What does your ideal home look like?

Something had posed that question to blog-owners/admins a bit ago.

Of course, Pumba said, “Home is where your rump rests.” My needs are simple. And this is, of course, where we find ourselves presently in life.

But having a think on it, our ideal home would be tolerant of:

– periodic high winds. I think the county calls for engineering for 80 MPH.

– extremes in temperature — from -15F to 115F (it’s barbaric, but hey, it’s home).

– moderate snow-load. We can see a single snowfall of about a foot.

A covered, secure garage large enough to park a car, while working on the other.

Providing the household’s water needs. This 1/2 gallon per minute (maybe) nonsense is tiresome. Clearly, that means drilling a new well.

And, while the view isn’t much to look at, but this is where we’ve found ourselves, so I’d to have a view of the farmland around us.

Have a crafting/hobby space.

And capable of delivering sufficient power for our needs.

Oh, and paid for.

Which Is It?

I’ve long wondered, but lacked the intellectual inertia to explore or even pose the question.

Which of these is the correct spelling and application of the phrase?

– For Fuck Sake

– For Fucks Sake

– For Fuck’s Sake

Discuss amongst yourselves.

Incontinence?

You might think that, at the geriatric age of 18 years, she may have started leaking a bit—having a bit of trouble holding her oil.

Depends.

No, she’s not seeping oil.

She’s marking her territory.

Also, I’ve put it off long enough. It’s time to tear her down and overhaul the engine, transmission, fork seals, rear axle.

Basically everything.

Crazy? Probably Not…

…but…

I’m grabbing a couple of tools from our Tool Cabana to go work on the leading edges of the wings. It’s noisy here: diesel engines, power units, occasional jet engine. And I hear, very distinctly (though surrounded by noise) The Moonlight Sonata. What the?

From the battery charger.

I comment, “I hear music.“

The crew thinks I’m hearing things.

“My dudes…I swear I hear The Moonlight Sonata.”
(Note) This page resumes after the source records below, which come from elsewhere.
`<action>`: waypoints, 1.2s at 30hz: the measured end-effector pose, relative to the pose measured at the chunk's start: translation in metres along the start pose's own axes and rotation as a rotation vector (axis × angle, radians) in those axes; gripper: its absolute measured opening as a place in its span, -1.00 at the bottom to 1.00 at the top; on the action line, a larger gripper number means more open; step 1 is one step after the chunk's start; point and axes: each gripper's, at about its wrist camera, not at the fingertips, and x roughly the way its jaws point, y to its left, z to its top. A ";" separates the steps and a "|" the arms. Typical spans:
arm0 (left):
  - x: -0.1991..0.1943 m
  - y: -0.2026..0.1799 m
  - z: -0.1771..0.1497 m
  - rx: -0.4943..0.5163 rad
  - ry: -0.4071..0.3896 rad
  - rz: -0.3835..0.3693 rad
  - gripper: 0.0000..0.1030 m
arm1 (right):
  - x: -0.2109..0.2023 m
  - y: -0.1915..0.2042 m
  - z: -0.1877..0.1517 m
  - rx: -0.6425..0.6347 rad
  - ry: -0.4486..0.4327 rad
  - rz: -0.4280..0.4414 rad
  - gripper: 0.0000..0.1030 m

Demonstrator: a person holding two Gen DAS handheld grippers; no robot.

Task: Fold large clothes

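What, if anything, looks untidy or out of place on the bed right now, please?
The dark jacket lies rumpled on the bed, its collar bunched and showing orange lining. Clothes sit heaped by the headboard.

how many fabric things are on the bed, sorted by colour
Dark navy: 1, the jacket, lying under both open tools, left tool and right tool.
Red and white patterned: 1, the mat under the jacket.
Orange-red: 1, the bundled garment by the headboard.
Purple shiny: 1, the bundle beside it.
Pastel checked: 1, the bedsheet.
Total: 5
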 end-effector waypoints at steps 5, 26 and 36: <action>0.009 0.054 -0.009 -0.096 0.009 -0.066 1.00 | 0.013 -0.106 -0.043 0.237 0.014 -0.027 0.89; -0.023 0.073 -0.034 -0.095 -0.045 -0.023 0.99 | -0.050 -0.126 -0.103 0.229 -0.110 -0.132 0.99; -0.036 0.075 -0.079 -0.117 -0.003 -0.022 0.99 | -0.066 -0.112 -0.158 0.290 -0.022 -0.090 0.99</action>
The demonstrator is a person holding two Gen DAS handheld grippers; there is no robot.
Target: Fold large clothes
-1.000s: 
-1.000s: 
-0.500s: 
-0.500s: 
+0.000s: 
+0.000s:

A few guys comment that, “oh, I think the charger is broken.”

“No, that’s most definitely Beethoven’s Moonlight Sonata.”

“Bea who?”

“Ludwig van Beethoven. He was a composer. And why do I hear Beethoven right now? Did I hit my head again?!”

Apparently, it’s a feature.

The crew still thinks I’m a crazy old guy. Don’t care.

And because I can’t leave well-enough alone, I changed each of our six chargers to a unique charge notice.